Using a softmax non-linearity on the last layer corresponds to doing a logistic regression for classifing the samples' embeddings.

### Defining the network in Pytorch
In pytorch, a neural network is defined as a `nn.Module`. This will automatically register all trainable parameters and allow us to use the auto-differention mechanics.
To do so, we define a new class for our network and make it _inherit_ from `nn.Module`. Two methods must be declared:
- `__init__`: which will run at the initialization of the network -- we define there the different layers of the network. Note that since these are standard building blocks, Pytorch has classes for Convolutional, Fully Connected, and lots of other layers already implemented. When calling our class, an instance will be initialized: `__init__` will be called, which will in turn initialize each layer. During each layer's initialization, parameters will be randomly sampled as specified by Pytorch's implementation of these layers.
- `forward`: for objects inheriting from `nn.Module`, this is the method called when using the network as an instance (e.g. if `net` is an instance of our class, `net(x)` will in fact call `net.forward(x)`). There, we apply all layers of the network to the data.

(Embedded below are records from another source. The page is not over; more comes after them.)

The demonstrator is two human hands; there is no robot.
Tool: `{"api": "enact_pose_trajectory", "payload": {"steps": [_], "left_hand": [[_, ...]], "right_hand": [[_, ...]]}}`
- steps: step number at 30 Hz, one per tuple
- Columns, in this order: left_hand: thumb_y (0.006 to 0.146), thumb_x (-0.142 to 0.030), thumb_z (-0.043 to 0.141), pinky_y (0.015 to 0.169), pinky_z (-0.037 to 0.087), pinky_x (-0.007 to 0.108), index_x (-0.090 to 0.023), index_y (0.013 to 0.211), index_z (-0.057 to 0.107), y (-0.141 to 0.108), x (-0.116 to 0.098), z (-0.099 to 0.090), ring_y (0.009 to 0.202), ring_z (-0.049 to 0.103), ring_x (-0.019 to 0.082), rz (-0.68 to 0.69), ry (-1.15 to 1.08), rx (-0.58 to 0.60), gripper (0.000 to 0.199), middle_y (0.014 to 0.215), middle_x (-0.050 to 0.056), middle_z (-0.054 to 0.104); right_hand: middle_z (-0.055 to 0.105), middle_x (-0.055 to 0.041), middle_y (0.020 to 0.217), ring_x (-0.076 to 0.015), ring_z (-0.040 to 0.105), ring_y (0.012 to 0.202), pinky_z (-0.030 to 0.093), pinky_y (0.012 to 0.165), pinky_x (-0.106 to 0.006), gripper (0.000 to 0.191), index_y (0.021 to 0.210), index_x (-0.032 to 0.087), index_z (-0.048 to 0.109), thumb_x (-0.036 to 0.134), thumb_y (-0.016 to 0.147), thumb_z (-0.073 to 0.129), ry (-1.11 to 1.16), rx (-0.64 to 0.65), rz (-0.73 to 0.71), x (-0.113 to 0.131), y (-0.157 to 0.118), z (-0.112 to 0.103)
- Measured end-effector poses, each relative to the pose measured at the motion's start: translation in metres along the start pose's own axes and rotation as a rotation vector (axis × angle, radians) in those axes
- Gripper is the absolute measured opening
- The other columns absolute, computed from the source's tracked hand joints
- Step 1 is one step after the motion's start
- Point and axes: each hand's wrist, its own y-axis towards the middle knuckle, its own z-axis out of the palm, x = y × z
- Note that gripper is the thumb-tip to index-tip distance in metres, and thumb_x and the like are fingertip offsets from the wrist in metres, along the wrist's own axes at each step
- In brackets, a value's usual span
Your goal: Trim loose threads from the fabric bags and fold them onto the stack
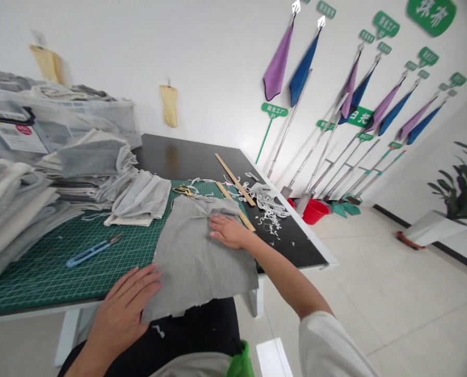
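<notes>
A: Where does the grey cloth (206, 262) lie in front of you?

B: It spreads over the right part of your green cutting mat (139, 246), rumpled toward its far side; its near edge hangs past the table (155, 152) above your lap

A: And what are you doing with it?

B: Your right hand (229, 230) rests flat on its upper right part, fingers stretched out; your left hand (127, 301) is at its near left edge, well apart from the other; whether those fingers pinch the edge, I cannot tell

A: What else do you have close by?

B: Gold-handled scissors (184, 189) lie at the cloth's far edge; a blue-handled tool (92, 251) is on the mat to your left; folded pieces (143, 196) sit beyond it, beside a stack of cloths (88, 157); two wooden strips (233, 178) and a heap of pale scraps (270, 204) lie ahead on your right
</notes>
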Motion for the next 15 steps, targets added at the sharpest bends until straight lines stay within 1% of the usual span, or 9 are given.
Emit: {"api": "enact_pose_trajectory", "payload": {"steps": [3, 5, 7, 9, 11, 13, 15], "left_hand": [[0.070, -0.013, 0.055, 0.109, 0.044, 0.045, -0.024, 0.109, 0.065, -0.005, 0.003, 0.003, 0.112, 0.066, 0.025, 0.039, 0.005, 0.029, 0.041, 0.116, 0.006, 0.072], [0.070, -0.015, 0.057, 0.106, 0.047, 0.043, -0.024, 0.110, 0.065, -0.006, 0.005, 0.001, 0.110, 0.067, 0.025, 0.046, 0.001, 0.032, 0.041, 0.116, 0.006, 0.073], [0.072, -0.016, 0.058, 0.102, 0.051, 0.039, -0.023, 0.112, 0.064, -0.005, 0.006, -0.002, 0.105, 0.069, 0.023, 0.047, -0.008, 0.008, 0.041, 0.112, 0.006, 0.074], [0.074, -0.019, 0.060, 0.098, 0.052, 0.034, -0.021, 0.113, 0.063, -0.002, 0.007, -0.008, 0.101, 0.070, 0.021, 0.031, -0.028, -0.039, 0.038, 0.108, 0.007, 0.075], [0.077, -0.021, 0.060, 0.099, 0.051, 0.032, -0.019, 0.113, 0.062, 0.002, 0.004, -0.014, 0.098, 0.071, 0.020, 0.008, -0.075, -0.095, 0.036, 0.104, 0.008, 0.075], [0.079, -0.019, 0.059, 0.101, 0.050, 0.032, -0.017, 0.113, 0.061, 0.007, -0.002, -0.020, 0.098, 0.070, 0.020, -0.049, -0.142, -0.155, 0.034, 0.102, 0.009, 0.075], [0.077, -0.016, 0.060, 0.100, 0.052, 0.032, -0.018, 0.112, 0.062, 0.013, -0.013, -0.025, 0.097, 0.070, 0.020, -0.115, -0.224, -0.231, 0.034, 0.100, 0.008, 0.074]], "right_hand": [[0.038, -0.0168, 0.153, -0.0296, 0.030, 0.144, 0.022, 0.116, -0.052, 0.054, 0.141, 0.010, 0.049, 0.045, 0.103, 0.032, -0.002, -0.023, 0.013, 0.011, -0.034, -0.008], [0.040, -0.0155, 0.152, -0.0272, 0.029, 0.145, 0.016, 0.118, -0.050, 0.057, 0.144, 0.011, 0.045, 0.049, 0.102, 0.034, -0.001, -0.028, -0.001, 0.021, -0.063, -0.010], [0.038, -0.0150, 0.153, -0.0263, 0.028, 0.145, 0.011, 0.120, -0.048, 0.067, 0.148, 0.012, 0.037, 0.057, 0.098, 0.038, 0.018, -0.015, -0.063, 0.030, -0.095, -0.008], [0.032, -0.0162, 0.156, -0.0284, 0.026, 0.146, 0.004, 0.120, -0.050, 0.083, 0.152, 0.014, 0.029, 0.066, 0.090, 0.046, 0.030, 0.018, -0.139, 0.038, -0.124, -0.002], [0.030, -0.0178, 0.156, -0.0297, 0.024, 0.146, -0.003, 0.119, -0.052, 0.094, 0.155, 0.013, 0.022, 0.068, 0.085, 0.053, 0.021, 0.011, -0.169, 0.044, -0.147, 0.006], [0.029, -0.0179, 0.156, -0.0292, 0.022, 0.147, -0.007, 0.119, -0.051, 0.097, 0.155, 0.012, 0.017, 0.065, 0.083, 0.056, -0.015, -0.001, -0.167, 0.046, -0.162, 0.015], [0.027, -0.0165, 0.158, -0.0274, 0.019, 0.148, -0.011, 0.118, -0.049, 0.093, 0.156, 0.013, 0.017, 0.059, 0.085, 0.058, -0.074, -0.031, -0.126, 0.047, -0.169, 0.025]]}}
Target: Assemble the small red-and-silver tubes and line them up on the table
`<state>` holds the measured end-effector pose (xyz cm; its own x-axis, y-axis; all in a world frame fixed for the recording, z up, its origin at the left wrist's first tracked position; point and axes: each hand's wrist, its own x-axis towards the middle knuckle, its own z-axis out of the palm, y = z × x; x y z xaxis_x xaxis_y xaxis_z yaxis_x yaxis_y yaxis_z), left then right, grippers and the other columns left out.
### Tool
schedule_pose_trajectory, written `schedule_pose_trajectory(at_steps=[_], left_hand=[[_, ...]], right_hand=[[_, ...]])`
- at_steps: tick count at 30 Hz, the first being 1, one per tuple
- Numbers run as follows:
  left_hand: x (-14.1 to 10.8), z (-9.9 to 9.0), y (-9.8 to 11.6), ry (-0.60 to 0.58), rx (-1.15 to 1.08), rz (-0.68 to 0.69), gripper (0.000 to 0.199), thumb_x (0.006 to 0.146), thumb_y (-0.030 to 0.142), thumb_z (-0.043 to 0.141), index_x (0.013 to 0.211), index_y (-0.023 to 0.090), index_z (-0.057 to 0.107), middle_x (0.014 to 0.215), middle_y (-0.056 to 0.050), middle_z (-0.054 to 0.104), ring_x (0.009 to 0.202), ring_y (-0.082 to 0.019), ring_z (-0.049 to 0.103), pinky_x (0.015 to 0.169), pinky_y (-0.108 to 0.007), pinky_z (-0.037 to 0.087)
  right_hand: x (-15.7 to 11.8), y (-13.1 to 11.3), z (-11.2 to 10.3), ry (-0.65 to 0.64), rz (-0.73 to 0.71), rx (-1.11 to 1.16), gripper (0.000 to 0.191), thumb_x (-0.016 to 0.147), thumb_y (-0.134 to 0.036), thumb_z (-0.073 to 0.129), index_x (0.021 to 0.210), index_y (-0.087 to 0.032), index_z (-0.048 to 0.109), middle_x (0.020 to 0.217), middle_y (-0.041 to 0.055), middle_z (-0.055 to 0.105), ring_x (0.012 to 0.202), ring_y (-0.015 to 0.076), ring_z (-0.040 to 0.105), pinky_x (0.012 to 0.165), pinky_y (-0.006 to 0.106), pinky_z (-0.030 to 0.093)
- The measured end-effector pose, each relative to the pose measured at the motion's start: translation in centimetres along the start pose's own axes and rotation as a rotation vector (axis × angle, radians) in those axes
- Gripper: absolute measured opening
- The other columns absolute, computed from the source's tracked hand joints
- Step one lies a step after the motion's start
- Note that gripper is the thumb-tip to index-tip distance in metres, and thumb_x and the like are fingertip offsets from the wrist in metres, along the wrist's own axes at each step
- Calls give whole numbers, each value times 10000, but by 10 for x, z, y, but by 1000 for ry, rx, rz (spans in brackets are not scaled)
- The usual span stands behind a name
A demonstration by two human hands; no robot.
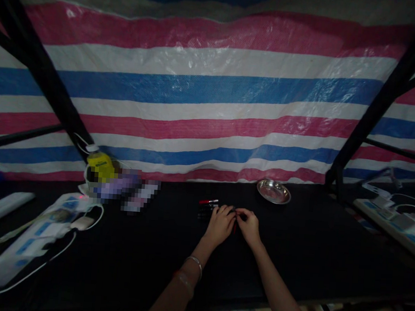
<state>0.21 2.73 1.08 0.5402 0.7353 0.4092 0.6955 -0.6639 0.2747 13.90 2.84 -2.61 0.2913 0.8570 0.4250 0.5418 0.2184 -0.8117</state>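
On the black table, my left hand (221, 223) and my right hand (248, 224) meet at their fingertips. Both have bent, closed fingers around something small and dark, mostly covered by the fingers. A thin red piece (235, 228) shows just below, between the two hands; whether it belongs to the held thing I cannot tell. Left of my left hand lies a short slim rod, red with a silvery end (208, 201). Several dark slim rods (203, 216) lie below it in a row, partly hidden by that hand.
A shiny round metal dish (273, 192) stands at the back right. Far left are a power strip (32, 243) with cables and a yellow bottle (102, 165) beside blurred-out items. Another power strip (394, 225) lies at right. Black frame posts flank a striped tarp (212, 94).
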Motion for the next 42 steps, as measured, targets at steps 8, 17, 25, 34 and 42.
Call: schedule_pose_trajectory(at_steps=[8,17,25,34,42], left_hand=[[0,1,-1,16,-8,-7,276,872,205,406,1096,243,565,1193,-44,555,1112,-205,454,947,-409,312],[-1,3,-3,17,3,11,288,875,189,392,1102,244,561,1205,-39,545,1116,-206,441,945,-410,307],[-2,3,-4,23,0,4,258,874,186,408,1072,238,564,1158,-37,561,1103,-203,451,934,-399,320],[-2,7,-7,33,23,-38,188,850,192,468,998,208,582,1121,-41,574,1097,-214,459,935,-411,329],[-2,11,-11,70,24,-40,125,838,181,491,923,197,582,1090,-36,582,1073,-212,473,924,-408,333]], right_hand=[[-2,-1,0,-46,-20,109,259,654,-145,486,833,-180,670,850,59,661,806,189,609,775,345,488],[-2,-5,-1,-51,-17,125,292,631,-119,479,848,-175,665,901,68,617,838,192,599,743,335,497],[-2,1,1,-72,-46,198,300,615,-103,495,846,-177,671,913,64,591,802,177,597,727,326,510],[1,19,-1,-58,-3,154,271,597,-139,613,852,-186,694,1017,92,548,879,209,594,775,357,515],[1,20,-11,-79,-7,32,128,597,-170,686,724,-177,701,997,108,555,911,234,586,850,388,472]])
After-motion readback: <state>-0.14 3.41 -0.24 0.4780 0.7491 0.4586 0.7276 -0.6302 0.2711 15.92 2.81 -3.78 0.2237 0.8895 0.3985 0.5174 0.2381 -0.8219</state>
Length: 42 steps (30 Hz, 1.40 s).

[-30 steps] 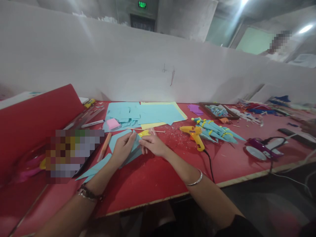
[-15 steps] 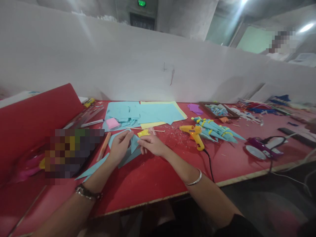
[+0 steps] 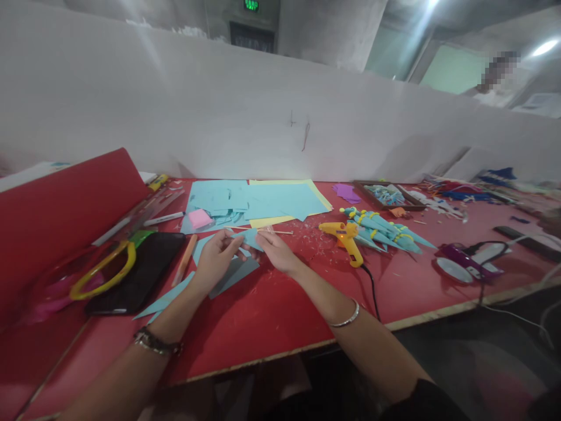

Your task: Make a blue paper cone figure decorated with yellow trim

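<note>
Between my two hands, above the red table (image 3: 272,316), is a small piece of light blue paper (image 3: 249,238). My left hand (image 3: 218,255) pinches its left side with thumb and fingers. From the right, my right hand (image 3: 275,250) has its fingers closed on the paper's other side; some fingertips are hidden behind it. Beneath and beside my left hand lie more cut blue paper pieces (image 3: 235,275). To the right, a yellow glue gun (image 3: 346,237) lies on its side with a cord running off the front edge. Past it are several blue paper cones (image 3: 385,231) with yellow trim.
Large blue sheets (image 3: 280,199) lie at the back with a pink pad (image 3: 200,218) by them. A black phone (image 3: 135,280), yellow-handled scissors (image 3: 105,272) and an orange stick (image 3: 184,260) are left. A tray of scraps (image 3: 388,196) and a purple device (image 3: 468,263) are right.
The blue paper piece has turned from hanging point-down to lying flatter between my hands. My right hand has shifted up and now lies along the paper's side.
</note>
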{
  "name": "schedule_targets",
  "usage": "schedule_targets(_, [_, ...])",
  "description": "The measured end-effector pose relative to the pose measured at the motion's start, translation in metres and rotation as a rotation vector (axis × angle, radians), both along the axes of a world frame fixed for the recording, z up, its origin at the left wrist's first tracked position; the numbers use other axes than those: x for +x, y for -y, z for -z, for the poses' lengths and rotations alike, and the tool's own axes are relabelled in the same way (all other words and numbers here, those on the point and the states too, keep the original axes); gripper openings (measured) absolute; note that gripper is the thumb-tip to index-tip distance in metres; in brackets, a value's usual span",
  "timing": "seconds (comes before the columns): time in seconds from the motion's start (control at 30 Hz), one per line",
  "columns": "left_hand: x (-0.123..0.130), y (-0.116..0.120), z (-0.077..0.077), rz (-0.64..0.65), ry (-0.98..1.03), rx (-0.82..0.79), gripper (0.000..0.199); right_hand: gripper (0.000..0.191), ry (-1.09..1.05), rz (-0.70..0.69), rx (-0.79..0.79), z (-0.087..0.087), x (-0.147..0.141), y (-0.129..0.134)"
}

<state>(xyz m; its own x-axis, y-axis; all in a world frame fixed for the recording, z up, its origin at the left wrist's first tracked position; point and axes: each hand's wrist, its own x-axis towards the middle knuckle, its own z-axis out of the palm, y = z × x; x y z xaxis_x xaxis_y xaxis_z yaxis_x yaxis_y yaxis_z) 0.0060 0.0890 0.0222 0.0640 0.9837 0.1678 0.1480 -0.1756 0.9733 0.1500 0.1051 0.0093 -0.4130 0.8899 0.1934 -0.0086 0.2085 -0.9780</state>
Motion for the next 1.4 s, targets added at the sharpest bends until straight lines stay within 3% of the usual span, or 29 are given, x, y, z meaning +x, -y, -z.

Note: The following code was imported from the Pytorch tutorials: https://pytorch.org/tutorials/beginner/blitz/neural_networks_tutorial.html#sphx-glr-beginner-blitz-neural-networks-tutorial-py

In [None]:
class LeNet(nn.Module):

    def __init__(self):
        super().__init__()  # call initialization of the class we are inheriting from: here nn.Module
        # here we only define operations which must be initialized: operations with parameters
        # or that are specific to the size of the input. This is not the case of subsamplings.
        
        # convolution kernels
        self.conv1 = nn.Conv2d(1, 6, 3, padding=2)  # 1 input image channel, 6 output channels, 3x3 square convolution
        self.conv2 = nn.Conv2d(6, 16, 3)
        # an affine operation: y = Wx + b
        self.fc1 = nn.Linear(16 * 6 * 6, 120)  # 6*6 from image dimension
        self.fc2 = nn.Linear(120, 84)
        self.fc3 = nn.Linear(84, 10)

    def forward(self, x):
        # Max pooling over a (2, 2) window
        x = F.max_pool2d(F.relu(self.conv1(x)), (2, 2))
        # If the size is a square you can only specify a single number
        x = F.max_pool2d(F.relu(self.conv2(x)), 2)
        x = x.view(-1, self.num_flat_features(x))
        x = F.relu(self.fc1(x))
        x = F.relu(self.fc2(x))
        x = self.fc3(x)
        # note that we do not apply the softmax
        # this is handled in the loss to avoid a numerical instability
        return x

    def num_flat_features(self, x):
        size = x.size()[1:]  # all dimensions except the batch dimension
        num_features = 1
        for s in size:
            num_features *= s
        return num_features
    
lenet = LeNet()
print(lenet)

# move to GPU if availabe
lenet = lenet.to(device)

# Let's train it !

### First we need to organize batches of data: we can do this easily with Pytorch's DataLoader class

In [None]:
batch_size = 32
train_loader = DataLoader(train_set, batch_size=batch_size, shuffle=True, pin_memory=(device == 'cuda'))
test_loader = DataLoader(train_set, batch_size=batch_size, shuffle=False, pin_memory=(device == 'cuda'))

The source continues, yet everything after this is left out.